BRIEF: Leaving out pictures, output exactly the lines below from the one that has "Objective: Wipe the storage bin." through the one that has "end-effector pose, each", and nothing else.

DATA SHOWN:
____

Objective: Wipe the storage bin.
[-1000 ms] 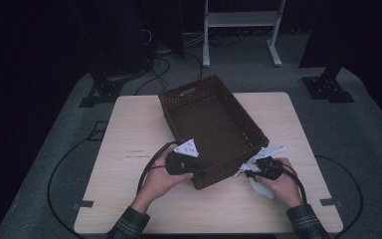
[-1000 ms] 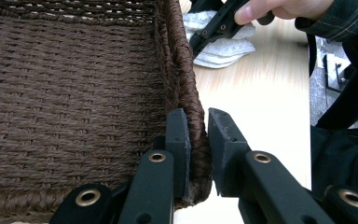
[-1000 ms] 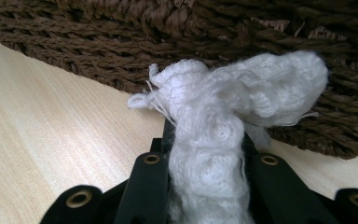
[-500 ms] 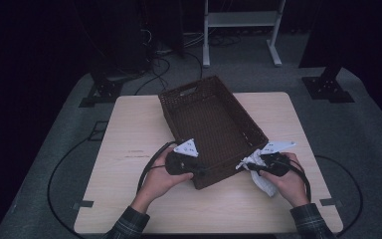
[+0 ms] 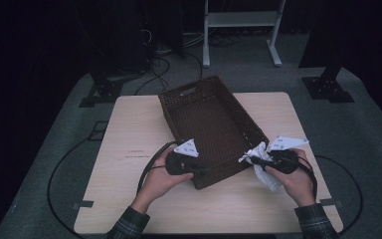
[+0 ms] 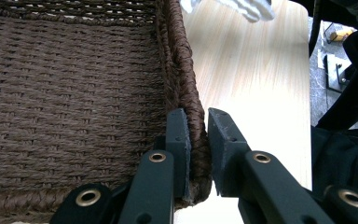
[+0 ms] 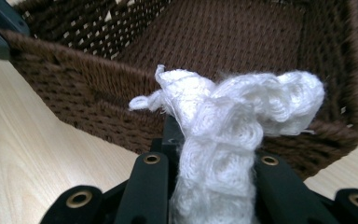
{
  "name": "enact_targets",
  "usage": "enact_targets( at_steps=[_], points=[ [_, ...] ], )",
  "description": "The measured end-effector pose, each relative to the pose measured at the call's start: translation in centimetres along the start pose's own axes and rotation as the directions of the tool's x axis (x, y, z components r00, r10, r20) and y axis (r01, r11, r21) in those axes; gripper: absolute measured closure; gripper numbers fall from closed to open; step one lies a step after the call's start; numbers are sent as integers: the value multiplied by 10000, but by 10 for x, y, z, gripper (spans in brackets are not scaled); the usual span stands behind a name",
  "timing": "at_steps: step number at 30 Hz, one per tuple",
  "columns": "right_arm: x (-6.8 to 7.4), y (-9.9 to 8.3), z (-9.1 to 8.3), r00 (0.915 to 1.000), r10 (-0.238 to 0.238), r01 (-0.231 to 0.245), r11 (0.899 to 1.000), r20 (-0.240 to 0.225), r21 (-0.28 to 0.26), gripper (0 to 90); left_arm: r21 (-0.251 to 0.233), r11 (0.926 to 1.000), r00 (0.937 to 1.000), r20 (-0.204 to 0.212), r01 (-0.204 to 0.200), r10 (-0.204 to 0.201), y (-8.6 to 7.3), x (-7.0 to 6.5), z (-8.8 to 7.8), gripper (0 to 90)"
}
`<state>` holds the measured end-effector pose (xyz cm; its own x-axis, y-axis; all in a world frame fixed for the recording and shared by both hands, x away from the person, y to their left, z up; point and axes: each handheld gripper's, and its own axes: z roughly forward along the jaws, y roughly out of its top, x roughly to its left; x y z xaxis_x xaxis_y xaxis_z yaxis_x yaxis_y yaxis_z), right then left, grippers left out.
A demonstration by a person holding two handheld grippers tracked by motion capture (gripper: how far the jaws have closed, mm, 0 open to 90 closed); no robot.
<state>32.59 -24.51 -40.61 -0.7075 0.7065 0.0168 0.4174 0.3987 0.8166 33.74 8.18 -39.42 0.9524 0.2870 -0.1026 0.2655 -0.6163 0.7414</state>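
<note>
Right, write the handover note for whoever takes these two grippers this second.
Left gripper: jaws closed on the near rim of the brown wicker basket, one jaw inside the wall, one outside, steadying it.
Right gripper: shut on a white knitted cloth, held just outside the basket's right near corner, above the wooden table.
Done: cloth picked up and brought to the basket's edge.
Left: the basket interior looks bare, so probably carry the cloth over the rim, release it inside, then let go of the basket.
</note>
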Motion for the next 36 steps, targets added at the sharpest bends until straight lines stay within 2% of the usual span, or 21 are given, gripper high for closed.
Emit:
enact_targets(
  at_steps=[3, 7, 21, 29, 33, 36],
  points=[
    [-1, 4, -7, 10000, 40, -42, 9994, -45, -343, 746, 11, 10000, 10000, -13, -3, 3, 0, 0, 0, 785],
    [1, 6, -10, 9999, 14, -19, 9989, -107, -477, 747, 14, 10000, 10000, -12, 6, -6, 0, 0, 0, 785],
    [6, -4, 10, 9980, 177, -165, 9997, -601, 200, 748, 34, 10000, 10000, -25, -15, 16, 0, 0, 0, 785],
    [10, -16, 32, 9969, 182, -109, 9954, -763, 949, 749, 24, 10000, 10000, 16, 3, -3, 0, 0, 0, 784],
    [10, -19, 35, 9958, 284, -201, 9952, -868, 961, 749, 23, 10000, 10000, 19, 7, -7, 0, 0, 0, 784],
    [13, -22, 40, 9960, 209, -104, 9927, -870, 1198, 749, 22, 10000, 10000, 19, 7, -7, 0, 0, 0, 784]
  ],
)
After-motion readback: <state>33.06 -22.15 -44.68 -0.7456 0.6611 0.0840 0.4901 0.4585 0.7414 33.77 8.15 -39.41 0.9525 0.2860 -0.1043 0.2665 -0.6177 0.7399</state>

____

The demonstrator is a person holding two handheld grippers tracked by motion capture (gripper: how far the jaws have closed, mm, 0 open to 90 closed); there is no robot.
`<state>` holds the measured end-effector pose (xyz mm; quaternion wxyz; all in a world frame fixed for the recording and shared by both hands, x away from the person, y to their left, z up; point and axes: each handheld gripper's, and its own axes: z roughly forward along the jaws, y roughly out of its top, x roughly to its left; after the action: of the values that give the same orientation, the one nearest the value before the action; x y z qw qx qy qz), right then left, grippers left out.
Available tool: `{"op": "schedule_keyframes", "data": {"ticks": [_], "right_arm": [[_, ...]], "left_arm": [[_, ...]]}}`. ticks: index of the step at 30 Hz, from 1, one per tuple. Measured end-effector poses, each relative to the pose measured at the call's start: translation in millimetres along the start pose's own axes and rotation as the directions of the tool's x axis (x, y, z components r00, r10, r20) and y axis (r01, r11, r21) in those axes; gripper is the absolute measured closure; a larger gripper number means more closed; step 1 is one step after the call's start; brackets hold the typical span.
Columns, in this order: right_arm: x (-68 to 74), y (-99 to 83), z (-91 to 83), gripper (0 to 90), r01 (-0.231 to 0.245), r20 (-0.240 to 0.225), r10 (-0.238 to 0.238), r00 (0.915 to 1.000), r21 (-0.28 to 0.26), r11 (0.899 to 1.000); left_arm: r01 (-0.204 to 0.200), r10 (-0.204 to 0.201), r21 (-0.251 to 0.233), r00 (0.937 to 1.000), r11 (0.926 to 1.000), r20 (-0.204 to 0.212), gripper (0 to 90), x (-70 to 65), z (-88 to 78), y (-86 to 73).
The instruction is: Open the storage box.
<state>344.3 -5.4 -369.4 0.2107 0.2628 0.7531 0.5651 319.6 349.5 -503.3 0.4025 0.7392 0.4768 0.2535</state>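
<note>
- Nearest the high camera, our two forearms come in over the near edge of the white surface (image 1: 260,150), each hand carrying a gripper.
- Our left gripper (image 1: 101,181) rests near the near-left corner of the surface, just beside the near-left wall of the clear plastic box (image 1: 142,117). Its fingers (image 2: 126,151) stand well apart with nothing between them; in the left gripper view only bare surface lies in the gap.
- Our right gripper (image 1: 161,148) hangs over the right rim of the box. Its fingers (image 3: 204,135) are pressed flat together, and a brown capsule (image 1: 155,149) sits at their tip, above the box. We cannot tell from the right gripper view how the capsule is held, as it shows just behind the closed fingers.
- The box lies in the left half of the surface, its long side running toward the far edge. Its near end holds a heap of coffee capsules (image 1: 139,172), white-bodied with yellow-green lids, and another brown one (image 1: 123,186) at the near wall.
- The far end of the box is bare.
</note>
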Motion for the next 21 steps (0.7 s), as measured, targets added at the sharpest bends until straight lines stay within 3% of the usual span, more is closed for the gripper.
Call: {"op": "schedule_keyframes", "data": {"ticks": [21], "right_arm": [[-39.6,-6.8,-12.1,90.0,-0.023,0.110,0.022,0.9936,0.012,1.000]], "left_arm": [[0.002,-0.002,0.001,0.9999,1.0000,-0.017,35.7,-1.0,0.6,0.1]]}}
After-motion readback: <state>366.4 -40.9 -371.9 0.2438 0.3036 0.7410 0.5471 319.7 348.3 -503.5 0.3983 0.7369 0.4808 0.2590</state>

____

OUTPUT OF THE EXERCISE:
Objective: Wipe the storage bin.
[-1000 ms] 
[-1000 ms] 
[-1000 ms] 
[-500 ms] 
[+0 ms] 
[+0 ms] 
[+0 ms] 
{
  "name": "enact_targets",
  "usage": "enact_targets( at_steps=[_], points=[ [_, ...] ], )",
  "description": "The measured end-effector pose, each relative to the pose measured at the call's start: translation in centimetres along the start pose's own axes and rotation as the directions of the tool's x axis (x, y, z components r00, r10, r20) and y axis (r01, r11, r21) in those axes; gripper: absolute measured closure; gripper numbers fall from closed to open; step one lies a step after the call's start; numbers are sent as integers: the value multiplied by 10000, but by 10 for x, y, z, gripper (spans in brackets are not scaled); the usual span stands behind a name",

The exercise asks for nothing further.